▶ **Action item**
Required from the data below: the exact lines starting at the line containing "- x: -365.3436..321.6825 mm" and ending at the line containing "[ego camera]", with both ends kept and all pictures dropped.

▶ **Records from a data collection**
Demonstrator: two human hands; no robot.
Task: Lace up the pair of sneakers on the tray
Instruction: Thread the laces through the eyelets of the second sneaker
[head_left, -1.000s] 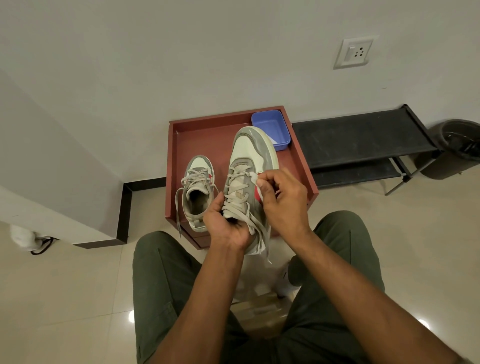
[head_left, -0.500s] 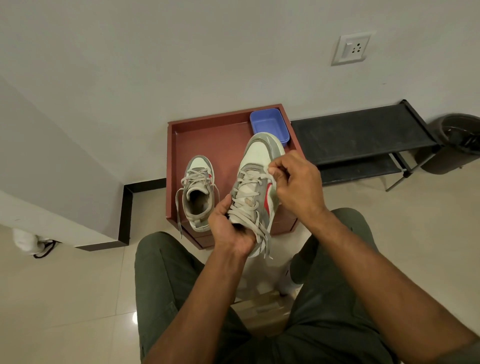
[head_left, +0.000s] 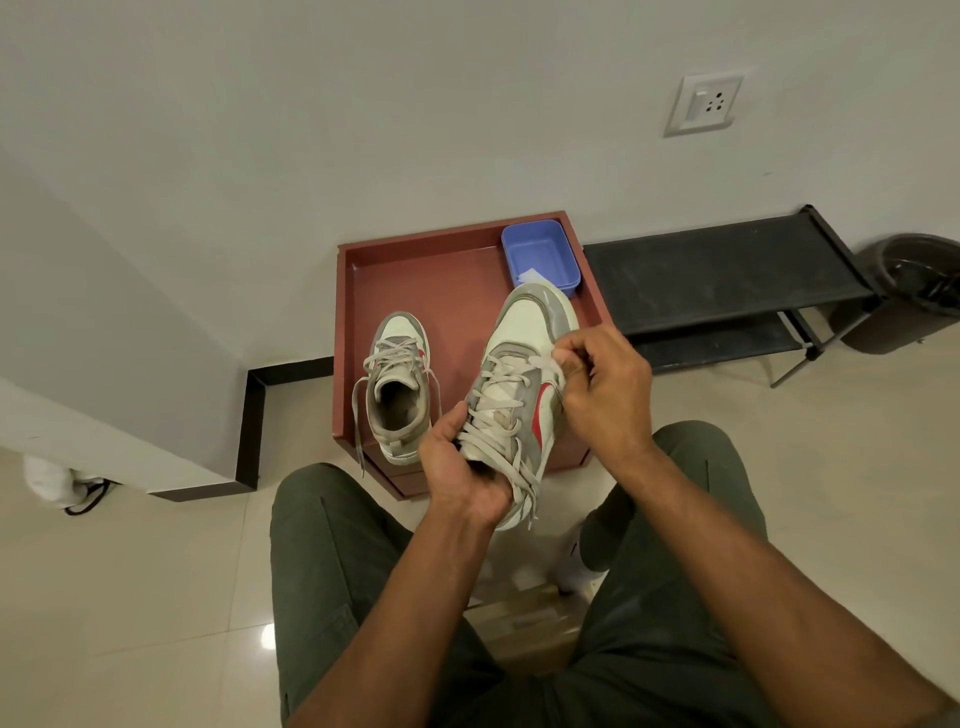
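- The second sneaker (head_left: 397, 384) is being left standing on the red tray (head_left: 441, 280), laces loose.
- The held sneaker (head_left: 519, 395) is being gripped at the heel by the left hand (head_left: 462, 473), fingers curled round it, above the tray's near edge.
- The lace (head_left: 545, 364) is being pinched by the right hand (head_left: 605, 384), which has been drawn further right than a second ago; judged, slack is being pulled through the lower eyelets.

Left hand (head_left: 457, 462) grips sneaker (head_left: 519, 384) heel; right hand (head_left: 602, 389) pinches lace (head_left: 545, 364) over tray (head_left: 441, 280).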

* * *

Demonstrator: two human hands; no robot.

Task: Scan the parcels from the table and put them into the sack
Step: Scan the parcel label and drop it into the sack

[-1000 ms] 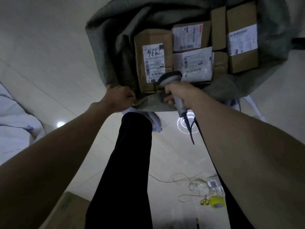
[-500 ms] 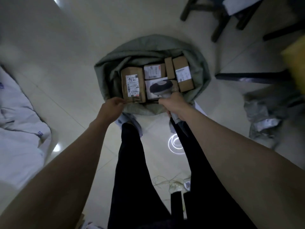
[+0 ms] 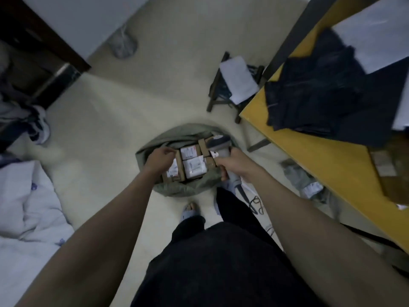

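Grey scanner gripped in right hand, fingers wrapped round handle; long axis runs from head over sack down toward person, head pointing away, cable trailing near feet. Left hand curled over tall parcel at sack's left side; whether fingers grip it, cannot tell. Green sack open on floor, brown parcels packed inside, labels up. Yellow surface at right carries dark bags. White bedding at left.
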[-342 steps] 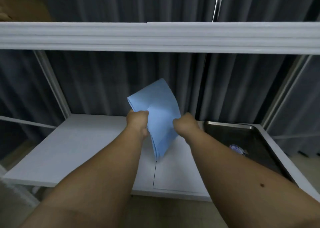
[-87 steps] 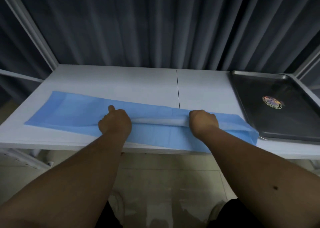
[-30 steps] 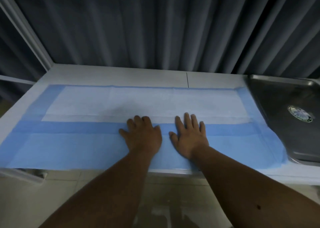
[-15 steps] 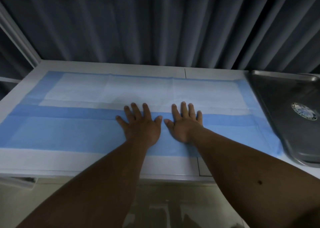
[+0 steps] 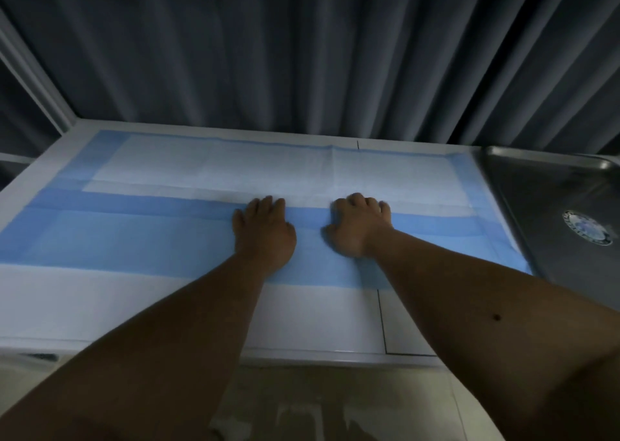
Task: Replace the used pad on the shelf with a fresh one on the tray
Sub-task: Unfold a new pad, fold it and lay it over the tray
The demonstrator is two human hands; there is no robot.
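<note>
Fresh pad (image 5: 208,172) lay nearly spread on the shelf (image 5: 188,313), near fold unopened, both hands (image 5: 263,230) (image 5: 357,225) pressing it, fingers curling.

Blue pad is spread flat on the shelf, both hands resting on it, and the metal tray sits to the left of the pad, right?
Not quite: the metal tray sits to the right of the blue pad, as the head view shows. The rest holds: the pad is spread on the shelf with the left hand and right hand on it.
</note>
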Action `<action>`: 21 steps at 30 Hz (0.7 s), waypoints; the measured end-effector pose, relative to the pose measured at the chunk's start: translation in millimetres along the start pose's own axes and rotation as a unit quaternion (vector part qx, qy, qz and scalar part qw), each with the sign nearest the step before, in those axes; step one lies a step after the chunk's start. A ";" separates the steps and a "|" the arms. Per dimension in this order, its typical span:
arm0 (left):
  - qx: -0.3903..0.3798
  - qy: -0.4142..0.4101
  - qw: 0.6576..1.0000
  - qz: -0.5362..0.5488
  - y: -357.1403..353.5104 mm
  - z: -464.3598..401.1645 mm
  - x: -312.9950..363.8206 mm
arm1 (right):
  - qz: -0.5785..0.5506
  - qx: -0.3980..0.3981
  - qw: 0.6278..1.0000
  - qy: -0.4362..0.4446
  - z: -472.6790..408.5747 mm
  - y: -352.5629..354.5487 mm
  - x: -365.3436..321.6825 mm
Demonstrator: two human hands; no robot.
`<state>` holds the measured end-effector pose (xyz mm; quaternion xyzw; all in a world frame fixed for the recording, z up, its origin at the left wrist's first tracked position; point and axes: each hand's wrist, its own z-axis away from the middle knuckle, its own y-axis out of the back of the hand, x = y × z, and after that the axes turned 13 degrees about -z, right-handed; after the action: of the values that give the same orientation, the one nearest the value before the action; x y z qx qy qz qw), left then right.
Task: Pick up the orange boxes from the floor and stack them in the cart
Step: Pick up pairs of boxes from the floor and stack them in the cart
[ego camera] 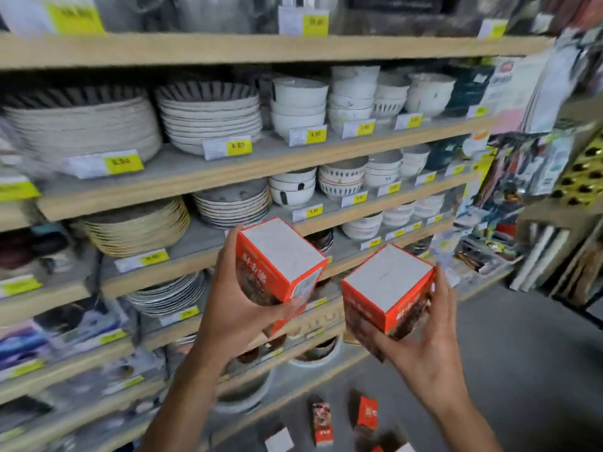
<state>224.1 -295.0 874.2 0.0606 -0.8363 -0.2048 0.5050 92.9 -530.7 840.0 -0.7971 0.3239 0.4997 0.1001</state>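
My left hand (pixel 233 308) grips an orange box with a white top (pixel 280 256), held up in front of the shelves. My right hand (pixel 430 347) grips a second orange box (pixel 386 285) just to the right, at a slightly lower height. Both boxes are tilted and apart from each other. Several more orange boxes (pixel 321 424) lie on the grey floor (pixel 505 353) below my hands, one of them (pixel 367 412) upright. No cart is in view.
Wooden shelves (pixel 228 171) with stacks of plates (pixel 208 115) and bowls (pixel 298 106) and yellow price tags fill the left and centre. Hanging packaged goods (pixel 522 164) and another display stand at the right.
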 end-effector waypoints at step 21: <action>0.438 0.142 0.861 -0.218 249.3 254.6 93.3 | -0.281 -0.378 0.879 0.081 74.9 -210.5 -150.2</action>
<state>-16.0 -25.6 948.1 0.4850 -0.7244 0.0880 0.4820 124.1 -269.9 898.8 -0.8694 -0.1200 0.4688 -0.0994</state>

▶ **Reply to the exercise**
  - x: -365.3436..321.6825 mm
Demonstrator: two human hands; no robot.
`<state>` holds the measured end-effector pose (xyz mm; quaternion xyzw; all in a world frame fixed for the recording, z up, its origin at the left wrist's first tracked position; point and axes: each hand's wrist, its own z-axis away from the middle knuckle, its own y-axis out of the back of the hand, x = y × z, and after that the axes turned 13 degrees about -z, right-handed; after the action: of the values that give the same orientation, the one nearest the value before the action; x y z qx qy qz qw), left then right.
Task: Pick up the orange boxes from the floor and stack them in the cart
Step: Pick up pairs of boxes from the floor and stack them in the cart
[ego camera] 

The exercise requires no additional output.